A. The Channel Tunnel (or Chunnel) is a long tunnel between England and France under the English Channel. The section under the sea is 38km long and the entire length is 50.5km. At its lowest point it is 75 metres deep. The Channel Tunnel is the longest undersea tunnel in the world. The tunnel was recognised as one of the ‘Seven Wonders of the Modern World’ by the American Society of Engineers.
B. For centuries, crossing the English Channel via boat had been considered a miserable task. The windy weather and choppy water made travellers seasick. So, in 1802, French engineer Albert Favier was the first person whoproposed to dig a tunnel under the water of the channel. Favier’s plan was adopted by French leader Napoleon Bonaparte. But the British rejected the plan. They feared that Napoleon wanted to build the tunnel in order to invade England.

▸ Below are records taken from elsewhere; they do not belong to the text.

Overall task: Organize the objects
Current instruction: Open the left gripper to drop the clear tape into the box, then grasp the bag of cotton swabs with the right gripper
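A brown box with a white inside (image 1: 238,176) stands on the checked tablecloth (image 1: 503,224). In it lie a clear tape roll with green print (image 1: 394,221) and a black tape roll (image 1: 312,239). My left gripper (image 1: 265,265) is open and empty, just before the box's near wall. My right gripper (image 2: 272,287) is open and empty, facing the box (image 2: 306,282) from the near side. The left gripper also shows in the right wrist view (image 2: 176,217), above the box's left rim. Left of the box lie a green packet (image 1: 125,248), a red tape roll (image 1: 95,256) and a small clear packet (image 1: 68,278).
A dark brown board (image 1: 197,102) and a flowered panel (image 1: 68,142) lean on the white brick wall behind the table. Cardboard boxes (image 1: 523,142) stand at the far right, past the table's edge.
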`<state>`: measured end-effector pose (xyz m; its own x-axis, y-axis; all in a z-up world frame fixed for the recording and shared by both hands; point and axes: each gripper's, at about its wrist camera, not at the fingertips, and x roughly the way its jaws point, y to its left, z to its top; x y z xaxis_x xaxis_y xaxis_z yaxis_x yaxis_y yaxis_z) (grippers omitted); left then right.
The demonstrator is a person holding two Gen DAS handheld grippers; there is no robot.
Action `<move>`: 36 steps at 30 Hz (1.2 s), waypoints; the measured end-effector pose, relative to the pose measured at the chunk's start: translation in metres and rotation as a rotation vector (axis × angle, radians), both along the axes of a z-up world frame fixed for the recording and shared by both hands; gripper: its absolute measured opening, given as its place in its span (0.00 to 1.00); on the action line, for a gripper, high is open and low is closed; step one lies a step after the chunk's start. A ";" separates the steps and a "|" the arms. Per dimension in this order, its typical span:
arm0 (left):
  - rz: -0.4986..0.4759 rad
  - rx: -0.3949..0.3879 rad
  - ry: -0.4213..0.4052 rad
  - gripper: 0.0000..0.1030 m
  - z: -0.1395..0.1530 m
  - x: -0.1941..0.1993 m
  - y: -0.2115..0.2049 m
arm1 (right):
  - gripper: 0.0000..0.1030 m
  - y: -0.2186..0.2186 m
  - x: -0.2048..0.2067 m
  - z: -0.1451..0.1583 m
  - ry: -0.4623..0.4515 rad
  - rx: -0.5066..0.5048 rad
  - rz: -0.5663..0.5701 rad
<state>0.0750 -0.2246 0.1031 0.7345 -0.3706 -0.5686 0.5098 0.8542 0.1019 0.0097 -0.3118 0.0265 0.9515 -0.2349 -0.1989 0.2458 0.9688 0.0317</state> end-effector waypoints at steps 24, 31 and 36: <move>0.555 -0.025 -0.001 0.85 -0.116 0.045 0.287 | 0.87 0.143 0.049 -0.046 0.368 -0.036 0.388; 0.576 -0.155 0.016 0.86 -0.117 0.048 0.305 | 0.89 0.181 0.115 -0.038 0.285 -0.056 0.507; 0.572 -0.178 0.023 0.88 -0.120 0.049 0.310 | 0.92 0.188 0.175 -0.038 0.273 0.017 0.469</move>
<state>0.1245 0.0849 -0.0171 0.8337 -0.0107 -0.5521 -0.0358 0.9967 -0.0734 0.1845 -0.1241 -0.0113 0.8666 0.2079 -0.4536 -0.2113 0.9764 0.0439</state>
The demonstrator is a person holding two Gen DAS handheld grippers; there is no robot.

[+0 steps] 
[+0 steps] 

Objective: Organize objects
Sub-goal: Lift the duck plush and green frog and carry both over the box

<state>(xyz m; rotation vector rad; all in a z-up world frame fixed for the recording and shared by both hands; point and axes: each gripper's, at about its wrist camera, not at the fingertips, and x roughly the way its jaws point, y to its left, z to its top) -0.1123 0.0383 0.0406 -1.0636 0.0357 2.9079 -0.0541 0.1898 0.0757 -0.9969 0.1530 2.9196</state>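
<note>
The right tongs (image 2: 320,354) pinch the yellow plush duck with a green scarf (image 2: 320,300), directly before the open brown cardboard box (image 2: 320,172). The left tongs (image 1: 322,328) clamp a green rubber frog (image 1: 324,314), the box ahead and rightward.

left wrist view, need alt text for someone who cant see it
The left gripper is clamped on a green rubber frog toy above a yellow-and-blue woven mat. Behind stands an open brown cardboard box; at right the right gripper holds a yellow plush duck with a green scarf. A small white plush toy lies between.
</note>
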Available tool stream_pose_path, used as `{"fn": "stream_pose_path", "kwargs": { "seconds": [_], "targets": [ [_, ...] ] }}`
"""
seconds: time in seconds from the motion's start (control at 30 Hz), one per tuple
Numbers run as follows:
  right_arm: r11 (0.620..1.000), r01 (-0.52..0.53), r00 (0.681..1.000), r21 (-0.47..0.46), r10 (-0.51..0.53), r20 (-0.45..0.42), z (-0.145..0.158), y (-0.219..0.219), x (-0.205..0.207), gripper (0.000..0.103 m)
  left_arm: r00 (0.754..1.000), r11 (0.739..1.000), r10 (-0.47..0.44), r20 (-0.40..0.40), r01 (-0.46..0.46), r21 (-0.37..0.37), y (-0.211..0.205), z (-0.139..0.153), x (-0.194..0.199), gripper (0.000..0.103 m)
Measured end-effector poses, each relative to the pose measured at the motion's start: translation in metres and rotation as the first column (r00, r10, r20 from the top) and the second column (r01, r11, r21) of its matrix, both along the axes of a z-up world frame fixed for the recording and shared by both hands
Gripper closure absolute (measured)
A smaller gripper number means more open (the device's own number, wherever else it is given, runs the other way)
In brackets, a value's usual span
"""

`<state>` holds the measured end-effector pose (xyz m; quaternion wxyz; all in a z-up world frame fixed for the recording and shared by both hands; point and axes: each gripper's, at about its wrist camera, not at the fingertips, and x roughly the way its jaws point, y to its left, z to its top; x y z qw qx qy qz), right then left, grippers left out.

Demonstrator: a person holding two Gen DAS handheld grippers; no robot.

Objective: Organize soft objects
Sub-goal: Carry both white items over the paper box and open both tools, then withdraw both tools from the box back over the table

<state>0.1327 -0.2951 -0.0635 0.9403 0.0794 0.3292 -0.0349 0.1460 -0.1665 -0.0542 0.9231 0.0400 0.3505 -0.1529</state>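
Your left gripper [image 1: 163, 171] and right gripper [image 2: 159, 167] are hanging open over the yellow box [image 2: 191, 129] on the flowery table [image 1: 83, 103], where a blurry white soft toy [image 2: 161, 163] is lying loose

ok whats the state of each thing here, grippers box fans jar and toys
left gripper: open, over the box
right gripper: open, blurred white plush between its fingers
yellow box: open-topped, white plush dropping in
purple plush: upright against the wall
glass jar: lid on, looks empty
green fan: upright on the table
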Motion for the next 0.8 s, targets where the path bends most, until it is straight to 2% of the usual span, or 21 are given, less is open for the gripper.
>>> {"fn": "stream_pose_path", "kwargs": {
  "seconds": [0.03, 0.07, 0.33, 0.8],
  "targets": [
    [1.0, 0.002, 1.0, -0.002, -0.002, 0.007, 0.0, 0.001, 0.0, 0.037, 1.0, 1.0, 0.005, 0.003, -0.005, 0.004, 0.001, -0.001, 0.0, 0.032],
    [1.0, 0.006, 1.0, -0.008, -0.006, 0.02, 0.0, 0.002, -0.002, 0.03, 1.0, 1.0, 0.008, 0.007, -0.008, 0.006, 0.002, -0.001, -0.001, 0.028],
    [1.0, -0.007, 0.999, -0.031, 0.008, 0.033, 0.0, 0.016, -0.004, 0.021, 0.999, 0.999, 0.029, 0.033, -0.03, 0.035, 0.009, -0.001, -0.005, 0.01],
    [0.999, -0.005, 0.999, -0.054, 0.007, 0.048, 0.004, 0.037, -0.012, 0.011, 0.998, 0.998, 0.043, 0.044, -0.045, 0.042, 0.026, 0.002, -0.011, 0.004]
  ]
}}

C. At the end of the 20th century the idea was revived. The digging of the Channel Tunnel began simultaneously from the British and the French coasts. The greatest challenge was making sure that both the British side of the tunnel and the French side actually met up in the middle. Special lasers and surveying equipment were used. On December 1, 1990, the meeting of the two sides was officially celebrated. For the first time in history, Great Britain and France were connected.
D. Although the meeting of the two sides of the service tunnel was a cause for great celebration, it certainly wasn’t the end of the Channel Tunnel building project. Crossover tunnels, land tunnels from the coast to the terminals, electrical systems, fireproof doors, the ventilation system and train tracks all had to be added. Also, large train terminals had to be built at Folkestone in Great Britain and Coquelles in France.
E. It took 13,000 engineers and technicians to construct the Channel Tunnel. In fact, there are two running tunnels, one each way. Additionally, there is a smaller service tunnel with a crossover in the middle, so in case there’s an emergency, the trains can actually change to either side. It is wrong to call it a tunnel as there are actually three tunnels. The tunnels are about 50 meters below the seabed.
F. If you want to use the tunnel, you have got a choice. You can either go on a passenger train, the Eurostar, which departs from London, Paris and Brussels city centres. Or you can go on the drive-on service, called the Eurotunnel Shuttle, starting close to the tunnel entrance where you drive your car or truck onto special rail cars.